I appreciate the suspension of disbelief. It’s a major component of any good story – the contract between artist and audience – the promise that the audience can trust the storyteller. So I was on board with the bullets, the mythic training, the epic quest. Still, as the bus slowed for my stop, I was left feeling like I’d stepped into a Schwarzenegger movie, were the ammunition is plentiful and guns never jam.

The 54 makes limited stops (at least, it did) between West Seattle and 1st Ave. in Downtown. My stop was the second Downtown across from Pike Place Market. I’d walk up Pine towards Fifth Ave. As I walked, I was caught in a reverie: if the crap hit the fan and I was stranded like Roland, what weapon would I choose?

As Dark Tower series readers will know, Roland does become concerned about his stores of ammunition. Still, he’d gunned down an entire town with a single belt of bullets. I mean, c’mon.

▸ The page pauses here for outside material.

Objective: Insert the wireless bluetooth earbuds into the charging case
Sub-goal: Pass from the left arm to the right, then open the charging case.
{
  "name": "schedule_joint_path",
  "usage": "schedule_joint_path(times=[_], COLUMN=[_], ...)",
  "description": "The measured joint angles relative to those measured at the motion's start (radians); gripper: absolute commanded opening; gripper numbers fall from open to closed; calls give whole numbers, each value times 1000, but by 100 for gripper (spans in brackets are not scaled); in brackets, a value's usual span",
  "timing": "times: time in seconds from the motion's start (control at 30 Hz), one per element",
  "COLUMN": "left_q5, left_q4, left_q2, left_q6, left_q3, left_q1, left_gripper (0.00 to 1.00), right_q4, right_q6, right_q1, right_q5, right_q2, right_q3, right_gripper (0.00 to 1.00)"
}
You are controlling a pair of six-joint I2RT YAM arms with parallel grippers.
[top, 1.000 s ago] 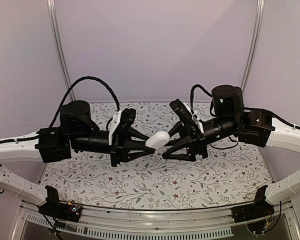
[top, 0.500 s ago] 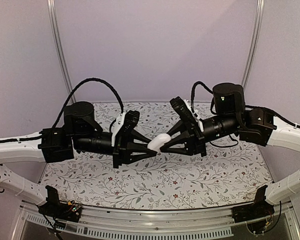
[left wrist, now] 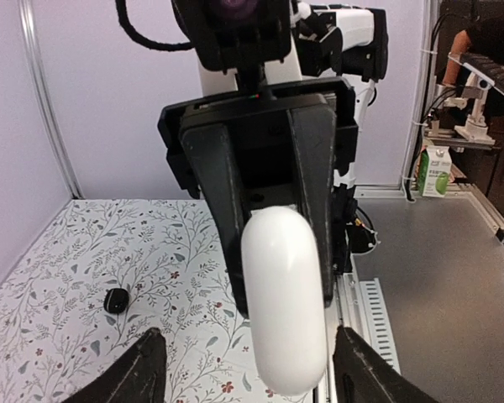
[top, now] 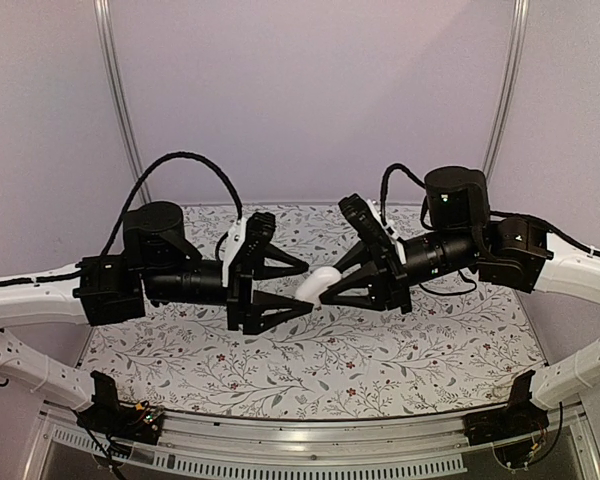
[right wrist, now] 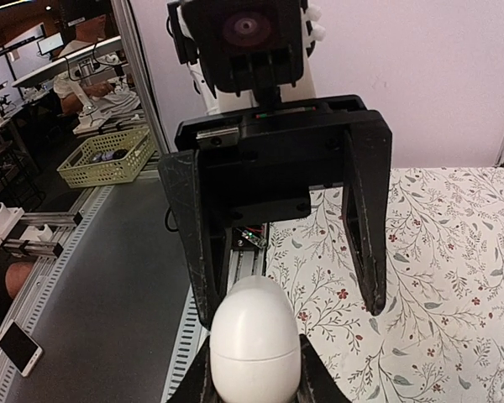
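Observation:
The white oval charging case [top: 320,277] hangs closed in mid-air above the floral table. My right gripper [top: 330,291] is shut on it; in the right wrist view the case [right wrist: 256,340] sits between my fingers at the bottom edge. My left gripper [top: 307,285] is open, its jaws spread wide on either side of the case without touching it. In the left wrist view the case [left wrist: 284,311] stands between my spread fingertips [left wrist: 147,369]. One tiny dark earbud [left wrist: 115,300] lies on the cloth. The other earbud is out of view.
The floral cloth [top: 310,360] covers the table, with a metal rail along its near edge [top: 300,425]. Off the table are a green and white carton [left wrist: 434,170], a woven basket [right wrist: 109,157] and a phone [right wrist: 18,347].
The left gripper, shut on the case a second ago, has opened and let go. The right gripper closed in from the right and now holds the case alone.

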Motion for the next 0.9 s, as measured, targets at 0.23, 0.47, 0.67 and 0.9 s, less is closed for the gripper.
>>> schedule_joint_path(times=[0.23, 0.47, 0.67, 0.9], left_q5=[-64, -99, -140, -202], left_q4=[16, 15, 14, 24], left_q2=[-29, -13, -18, -27], left_q6=[14, 20, 26, 30], left_q3=[-1, -1, -2, -2], left_q1=[0, 0, -1, 5], left_gripper=[67, 64, 64, 62], right_q4=[0, -6, 4, -5], right_q6=[14, 12, 0, -21], right_q1=[0, -1, -3, 1], right_q5=[37, 50, 70, 57], right_q2=[0, 0, -2, -9], right_q3=[0, -1, -14, -59], right_gripper=[0, 0, 0, 0])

So I was thinking about guns and calibers and whatnot. I was thinking about the quick draw, the reload, and the supply. I arrived at the question: if all the bullets were gone, and you needed a single handed projectile (yup, it sounded just like that in my head. It’s the years of D&D (Dungeons & Dragons for the high school popular people audience members) immersion) **a pause to reflect and respect the double parenthetical** what would be a common, reliable, accessible projectile weapon?

My answer: a nail.

Specifically a 50p framing spike. From my summers of construction in Columbus, Ohio, I’d farted around with plenty of framing spikes. During lunch breaks, we’d lean a piece Styrofoam against our truck and throw nails at it. Not pub darts style, more like a carnival knife throwers act.

So…I’m running out of steam. I’ll edit this to completion in the morning…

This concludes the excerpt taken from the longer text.